One of the stories Kristi Noem, a wife and mother of three, told was of "Cricket," a fourteen-month-old dog, a "wire-haired pointer," that she had bought to use for hunting pheasants.  Poor Cricket, whom the press has been referring to as a "puppy," proved to be too exuberant for hunting pheasants, so Kristi Noem took the sensible step of shooting the bouncy puppy dead and burying her in a gravel pit.   Apparently some construction workers witnessed the assassination, and that may be why the politician and author felt compelled to mention it in her book -  better to bring it up herself, in her own words, than have some scurrilous reporter dig it up and report it in a way that would make Noem appear to be cold and brutal while she was busy running for Vice President.

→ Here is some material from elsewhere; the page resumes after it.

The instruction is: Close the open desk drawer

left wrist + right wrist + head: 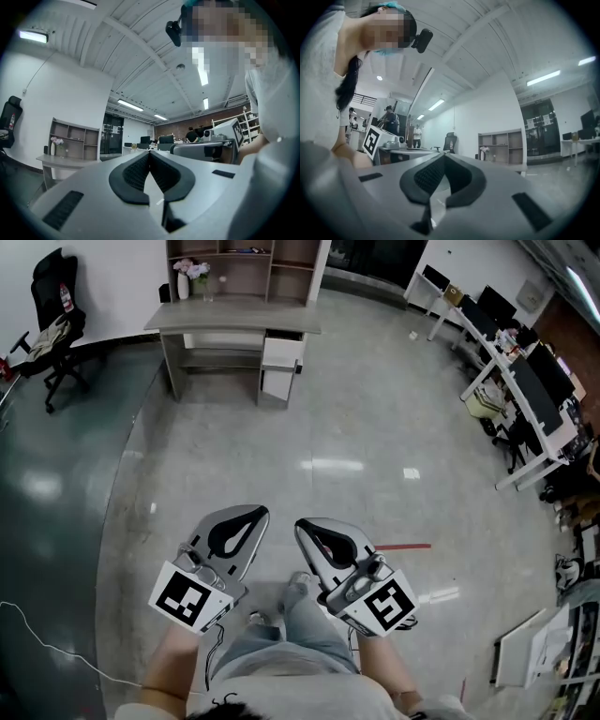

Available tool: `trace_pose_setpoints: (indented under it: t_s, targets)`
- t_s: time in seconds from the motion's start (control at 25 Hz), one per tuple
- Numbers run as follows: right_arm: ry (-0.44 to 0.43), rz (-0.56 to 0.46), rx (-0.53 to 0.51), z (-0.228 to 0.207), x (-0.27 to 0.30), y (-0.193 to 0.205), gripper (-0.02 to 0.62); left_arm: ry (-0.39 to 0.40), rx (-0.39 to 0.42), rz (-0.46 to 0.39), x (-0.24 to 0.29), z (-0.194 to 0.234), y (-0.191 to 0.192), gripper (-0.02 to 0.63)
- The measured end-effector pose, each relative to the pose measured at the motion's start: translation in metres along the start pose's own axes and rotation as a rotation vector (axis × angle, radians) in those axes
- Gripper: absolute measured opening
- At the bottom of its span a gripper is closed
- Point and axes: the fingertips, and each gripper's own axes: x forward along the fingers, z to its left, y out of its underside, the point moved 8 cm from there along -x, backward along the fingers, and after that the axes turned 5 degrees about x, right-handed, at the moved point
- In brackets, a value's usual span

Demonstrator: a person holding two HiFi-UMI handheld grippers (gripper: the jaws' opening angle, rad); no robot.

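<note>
While we stand well short of the desk (234, 317), its open drawer (282, 352) juts out beneath the desk's top, far from both tools. Our left gripper (253, 514) and right gripper (306, 527) have jaws pressed together on nothing. We judge it best to approach the desk squarely, then push the drawer front straight in.

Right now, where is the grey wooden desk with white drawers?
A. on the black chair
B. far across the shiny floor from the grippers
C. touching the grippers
B: the grey wooden desk stands far beyond the left gripper and right gripper, shiny floor between.
</note>
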Motion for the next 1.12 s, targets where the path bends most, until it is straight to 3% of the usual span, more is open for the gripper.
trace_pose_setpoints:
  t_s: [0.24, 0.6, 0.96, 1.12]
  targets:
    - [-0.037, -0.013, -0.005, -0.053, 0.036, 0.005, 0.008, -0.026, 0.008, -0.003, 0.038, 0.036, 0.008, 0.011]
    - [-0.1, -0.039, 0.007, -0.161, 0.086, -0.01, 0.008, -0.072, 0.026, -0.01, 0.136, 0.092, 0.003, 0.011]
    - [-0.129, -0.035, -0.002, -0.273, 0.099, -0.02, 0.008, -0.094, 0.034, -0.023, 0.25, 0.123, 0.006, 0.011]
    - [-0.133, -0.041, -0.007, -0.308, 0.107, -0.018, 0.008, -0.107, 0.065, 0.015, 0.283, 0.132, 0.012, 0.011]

(Is a fourteen-month-old dog a puppy?  I have a thirteen-month-old dog at my house, and she is definitely a puppy!  The answer is yes.  They quit chewing things and begin to settle down at about two years - if you are lucky!)

The same day that Noem whacked her puppy, she went on to shoot the family's pet goat whom she described as "nasty and mean" - and foul smelling.  While sitting with the reporter from "The Guardian" recounting that day of unbridled bloodlust, the South Dakota governor also mentioned that "we"just had to put down three horses a few weeks before the interview that had been in "our" family for twenty-five years.

(Are there grandparents in the family that somebody should be checking on?)

It is unclear why Kristi Noem chose to mention the killings of the puppy and the goat in her memoir because stories like that tend to put most people off, but one reporter speculated that she may have been encouraged to include them by her very close personal friend, Corey Lewandowski, a political operative and Donald Trump's first campaign manager, who might have convinced the South Dakota governor that appearing tough would make her more attractive to Trump as a potential running mate.

Cricket would probably beg to differ.

1 comment:

Anonymous said...

When I first read her comments, I felt nauseated by the blithe cruelty, and the disturbing pride in her accomplishment. Her child coming home right after to say, “Where is Cricket?”, is something nightmarishly troublesome. This is a hot-headed person who gleefully acts out with violence and with no forethought of the consequences. I could see why she would appeal to the donald.